In this blog, you can learn about data mesh, an architectural pattern that applies the principles of DDD to data architectures. Data are organized into domains and considered the product that each team owns and offers for consumption.

A data mesh design organizes around data domains. Each domain owns multiple data products with their own data and technology stacks

A data mesh design organizes around data domains. Each domain owns multiple data products with their own data and technology stacks

Building Data Mesh Architectures on AWS

In this video, discover how to use the data mesh approach in AWS. Specifically, how to implement certain design patterns for building a data mesh architecture with AWS services in the cloud.

This is a pragmatic presentation to get a quick understanding of data mesh fundamentals, the benefits/challenges, and the AWS services that you can use to build it. This video provides additional context to the aforementioned blog post and includes several examples on the benefits of modern data architectures.

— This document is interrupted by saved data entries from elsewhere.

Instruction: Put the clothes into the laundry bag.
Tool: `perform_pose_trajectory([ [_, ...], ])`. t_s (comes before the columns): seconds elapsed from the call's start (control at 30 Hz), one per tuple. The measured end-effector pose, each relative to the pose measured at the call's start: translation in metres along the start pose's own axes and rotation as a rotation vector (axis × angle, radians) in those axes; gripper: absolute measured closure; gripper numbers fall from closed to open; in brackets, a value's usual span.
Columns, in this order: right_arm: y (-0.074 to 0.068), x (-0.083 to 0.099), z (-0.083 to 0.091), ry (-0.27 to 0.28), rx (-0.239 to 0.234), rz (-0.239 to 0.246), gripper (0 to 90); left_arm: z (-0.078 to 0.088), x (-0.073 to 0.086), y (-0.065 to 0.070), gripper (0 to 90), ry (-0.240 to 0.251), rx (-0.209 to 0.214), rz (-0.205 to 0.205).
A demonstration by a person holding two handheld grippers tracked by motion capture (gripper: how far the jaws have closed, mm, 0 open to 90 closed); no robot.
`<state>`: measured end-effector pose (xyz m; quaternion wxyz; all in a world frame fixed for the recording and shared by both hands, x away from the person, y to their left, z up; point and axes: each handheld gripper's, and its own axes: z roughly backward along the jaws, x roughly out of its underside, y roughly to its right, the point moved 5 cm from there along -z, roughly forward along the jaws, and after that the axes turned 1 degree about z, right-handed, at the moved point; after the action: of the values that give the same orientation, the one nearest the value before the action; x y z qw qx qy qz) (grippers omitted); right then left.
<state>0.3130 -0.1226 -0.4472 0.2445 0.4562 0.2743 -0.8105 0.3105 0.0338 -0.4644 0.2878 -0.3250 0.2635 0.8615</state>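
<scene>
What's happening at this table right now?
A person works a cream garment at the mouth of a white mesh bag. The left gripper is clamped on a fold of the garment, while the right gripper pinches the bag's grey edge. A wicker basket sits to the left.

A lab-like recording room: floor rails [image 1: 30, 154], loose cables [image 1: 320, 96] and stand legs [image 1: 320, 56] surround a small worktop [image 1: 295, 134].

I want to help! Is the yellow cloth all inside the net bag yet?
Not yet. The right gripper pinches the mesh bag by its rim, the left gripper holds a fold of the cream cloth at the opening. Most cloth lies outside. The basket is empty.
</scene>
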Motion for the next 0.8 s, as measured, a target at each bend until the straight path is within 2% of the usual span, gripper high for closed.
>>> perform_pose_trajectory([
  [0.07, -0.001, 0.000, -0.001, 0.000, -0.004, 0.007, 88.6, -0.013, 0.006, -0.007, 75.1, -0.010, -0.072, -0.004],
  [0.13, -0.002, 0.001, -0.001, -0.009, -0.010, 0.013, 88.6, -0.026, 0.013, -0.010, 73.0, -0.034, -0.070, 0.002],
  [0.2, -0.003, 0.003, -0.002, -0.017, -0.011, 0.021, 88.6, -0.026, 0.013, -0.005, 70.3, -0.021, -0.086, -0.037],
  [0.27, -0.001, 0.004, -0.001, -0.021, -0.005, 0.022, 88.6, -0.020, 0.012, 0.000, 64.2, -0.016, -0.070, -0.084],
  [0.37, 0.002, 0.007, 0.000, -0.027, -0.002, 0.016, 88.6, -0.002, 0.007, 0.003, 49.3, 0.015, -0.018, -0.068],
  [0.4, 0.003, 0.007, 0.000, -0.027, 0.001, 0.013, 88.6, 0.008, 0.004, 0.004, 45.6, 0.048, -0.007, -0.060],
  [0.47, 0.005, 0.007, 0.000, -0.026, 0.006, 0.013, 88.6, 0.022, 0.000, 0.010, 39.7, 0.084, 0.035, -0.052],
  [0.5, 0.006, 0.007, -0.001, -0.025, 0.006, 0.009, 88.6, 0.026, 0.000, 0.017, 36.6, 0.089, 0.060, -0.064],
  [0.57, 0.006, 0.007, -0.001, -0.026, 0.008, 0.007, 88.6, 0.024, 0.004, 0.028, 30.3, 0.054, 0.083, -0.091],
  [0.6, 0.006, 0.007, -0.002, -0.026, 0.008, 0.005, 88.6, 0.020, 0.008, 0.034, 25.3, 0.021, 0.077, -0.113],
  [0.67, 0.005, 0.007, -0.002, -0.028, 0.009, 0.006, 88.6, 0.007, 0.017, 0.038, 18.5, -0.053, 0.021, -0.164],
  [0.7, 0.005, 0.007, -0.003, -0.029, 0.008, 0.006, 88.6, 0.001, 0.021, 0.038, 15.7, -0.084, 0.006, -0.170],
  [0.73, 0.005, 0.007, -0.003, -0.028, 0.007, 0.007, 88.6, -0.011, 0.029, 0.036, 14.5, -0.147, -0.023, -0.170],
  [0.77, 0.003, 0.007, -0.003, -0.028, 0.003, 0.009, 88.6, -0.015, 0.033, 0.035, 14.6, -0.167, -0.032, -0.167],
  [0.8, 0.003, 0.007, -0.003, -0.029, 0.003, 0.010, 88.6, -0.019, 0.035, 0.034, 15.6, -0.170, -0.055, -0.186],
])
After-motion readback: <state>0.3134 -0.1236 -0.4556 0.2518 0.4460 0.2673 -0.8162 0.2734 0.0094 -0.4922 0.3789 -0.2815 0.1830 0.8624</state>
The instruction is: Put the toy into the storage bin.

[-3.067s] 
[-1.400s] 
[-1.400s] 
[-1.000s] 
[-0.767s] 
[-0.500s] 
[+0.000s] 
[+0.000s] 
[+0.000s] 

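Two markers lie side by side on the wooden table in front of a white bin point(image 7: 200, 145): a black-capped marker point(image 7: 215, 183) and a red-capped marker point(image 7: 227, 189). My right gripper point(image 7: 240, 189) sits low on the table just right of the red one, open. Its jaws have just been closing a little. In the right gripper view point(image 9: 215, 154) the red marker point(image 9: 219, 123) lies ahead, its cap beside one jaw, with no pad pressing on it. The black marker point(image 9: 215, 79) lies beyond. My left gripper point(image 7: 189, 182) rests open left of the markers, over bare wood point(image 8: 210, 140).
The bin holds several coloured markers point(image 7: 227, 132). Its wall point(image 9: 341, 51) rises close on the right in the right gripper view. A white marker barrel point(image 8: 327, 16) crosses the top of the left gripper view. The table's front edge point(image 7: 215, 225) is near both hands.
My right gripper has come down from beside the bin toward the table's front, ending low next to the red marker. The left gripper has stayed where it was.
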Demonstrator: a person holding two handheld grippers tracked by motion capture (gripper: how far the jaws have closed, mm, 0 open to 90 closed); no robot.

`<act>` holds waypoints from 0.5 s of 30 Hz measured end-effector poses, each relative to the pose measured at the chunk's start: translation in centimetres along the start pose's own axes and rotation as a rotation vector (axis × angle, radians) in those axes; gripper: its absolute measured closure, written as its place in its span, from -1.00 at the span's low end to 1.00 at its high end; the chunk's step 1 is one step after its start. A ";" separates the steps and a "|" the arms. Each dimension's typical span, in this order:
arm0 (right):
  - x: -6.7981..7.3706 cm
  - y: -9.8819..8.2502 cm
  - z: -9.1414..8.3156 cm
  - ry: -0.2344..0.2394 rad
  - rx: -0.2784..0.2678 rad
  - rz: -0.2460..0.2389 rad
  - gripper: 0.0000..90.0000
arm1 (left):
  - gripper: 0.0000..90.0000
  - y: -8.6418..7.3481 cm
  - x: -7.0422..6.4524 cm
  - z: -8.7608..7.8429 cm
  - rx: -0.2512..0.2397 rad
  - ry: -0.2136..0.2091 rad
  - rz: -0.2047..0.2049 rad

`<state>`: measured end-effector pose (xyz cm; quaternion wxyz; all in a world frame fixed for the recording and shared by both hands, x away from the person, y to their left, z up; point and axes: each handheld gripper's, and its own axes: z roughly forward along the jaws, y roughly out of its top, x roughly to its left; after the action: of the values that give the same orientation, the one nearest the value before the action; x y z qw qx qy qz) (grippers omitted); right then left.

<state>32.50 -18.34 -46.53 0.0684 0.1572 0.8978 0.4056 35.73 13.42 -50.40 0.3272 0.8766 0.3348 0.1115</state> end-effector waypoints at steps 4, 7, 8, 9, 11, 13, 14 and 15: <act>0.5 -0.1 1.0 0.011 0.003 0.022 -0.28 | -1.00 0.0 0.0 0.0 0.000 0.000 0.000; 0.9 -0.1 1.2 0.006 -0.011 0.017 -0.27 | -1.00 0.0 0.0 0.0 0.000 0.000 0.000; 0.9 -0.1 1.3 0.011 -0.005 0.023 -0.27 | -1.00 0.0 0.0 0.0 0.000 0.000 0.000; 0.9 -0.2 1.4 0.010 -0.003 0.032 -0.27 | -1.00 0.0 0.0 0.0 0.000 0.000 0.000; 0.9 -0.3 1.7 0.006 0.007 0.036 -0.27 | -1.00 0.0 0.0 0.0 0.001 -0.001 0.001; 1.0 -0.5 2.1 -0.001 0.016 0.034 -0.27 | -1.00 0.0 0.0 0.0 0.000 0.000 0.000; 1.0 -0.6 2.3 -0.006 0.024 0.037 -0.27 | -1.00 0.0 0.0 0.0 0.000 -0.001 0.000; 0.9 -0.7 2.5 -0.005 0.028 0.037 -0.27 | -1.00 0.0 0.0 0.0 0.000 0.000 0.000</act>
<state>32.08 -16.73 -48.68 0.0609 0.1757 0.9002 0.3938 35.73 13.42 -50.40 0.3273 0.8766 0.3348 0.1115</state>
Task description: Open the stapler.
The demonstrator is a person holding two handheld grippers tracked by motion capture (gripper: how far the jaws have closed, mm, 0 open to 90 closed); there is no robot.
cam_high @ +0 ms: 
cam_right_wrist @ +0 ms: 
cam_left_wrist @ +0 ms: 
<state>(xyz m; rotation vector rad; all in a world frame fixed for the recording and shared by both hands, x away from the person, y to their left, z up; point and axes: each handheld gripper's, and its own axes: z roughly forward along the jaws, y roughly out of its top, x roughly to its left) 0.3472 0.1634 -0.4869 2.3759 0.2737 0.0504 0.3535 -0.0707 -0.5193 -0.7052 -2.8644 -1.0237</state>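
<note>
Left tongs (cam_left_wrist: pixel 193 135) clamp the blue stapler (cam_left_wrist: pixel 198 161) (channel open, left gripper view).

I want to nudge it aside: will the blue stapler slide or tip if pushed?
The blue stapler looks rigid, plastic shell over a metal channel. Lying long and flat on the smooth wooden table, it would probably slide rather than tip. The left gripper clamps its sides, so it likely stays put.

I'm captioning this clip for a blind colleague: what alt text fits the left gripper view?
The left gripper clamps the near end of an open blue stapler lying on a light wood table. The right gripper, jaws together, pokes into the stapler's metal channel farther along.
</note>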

This diagram demonstrates the pattern for sharing data catalogs between producer domains and consumer domains

This diagram demonstrates the pattern for sharing data catalogs between producer domains and consumer domains

Build a modern data architecture on AWS with Amazon AppFlow, AWS Lake Formation, and Amazon Redshift

In this blog, you can learn how to build a modern data strategy using AWS managed services to ingest data from sources like Salesforce. Also discussed is how to automatically create metadata catalogs and share data seamlessly between the data lake and data warehouse, plus creating alerts in the event of an orchestrated data workflow failure.

The second part of the post explains how a data warehouse can be built by using an agile data modeling pattern, as well as how ELT jobs were quickly developed, orchestrated, and configured to perform automated data quality testing.

A data platform architecture and the subcomponents used to build it

A data platform architecture and the subcomponents used to build it

AWS Lake Formation Workshop

With a modern data architecture on AWS, architects and engineers can rapidly build scalable data lakes; use a broad and deep collection of purpose-built data services; and ensure compliance via unified data access, security, and governance. As data mesh is a modern architectural pattern, you can build it using a service like AWS Lake Formation.

Familiarize yourself with new technologies and services by not only learning how they work, but also to building prototypes and projects to gain hands-on experience. This workshop allows builders to become familiar with the features of AWS Lake Formation and its integrations with other AWS services.

A data catalog is a key component in a data mesh architecture. AWS Glue crawlers interact with data stores and other elements to populate the data catalog

A data catalog is a key component in a data mesh architecture. AWS Glue crawlers interact with data stores and other elements to populate the data catalog

See you next time!

Thanks for joining our discussion on data mesh! See you in a couple of weeks when we talk more about architectures and the challenges that we face every day while working with distributed systems.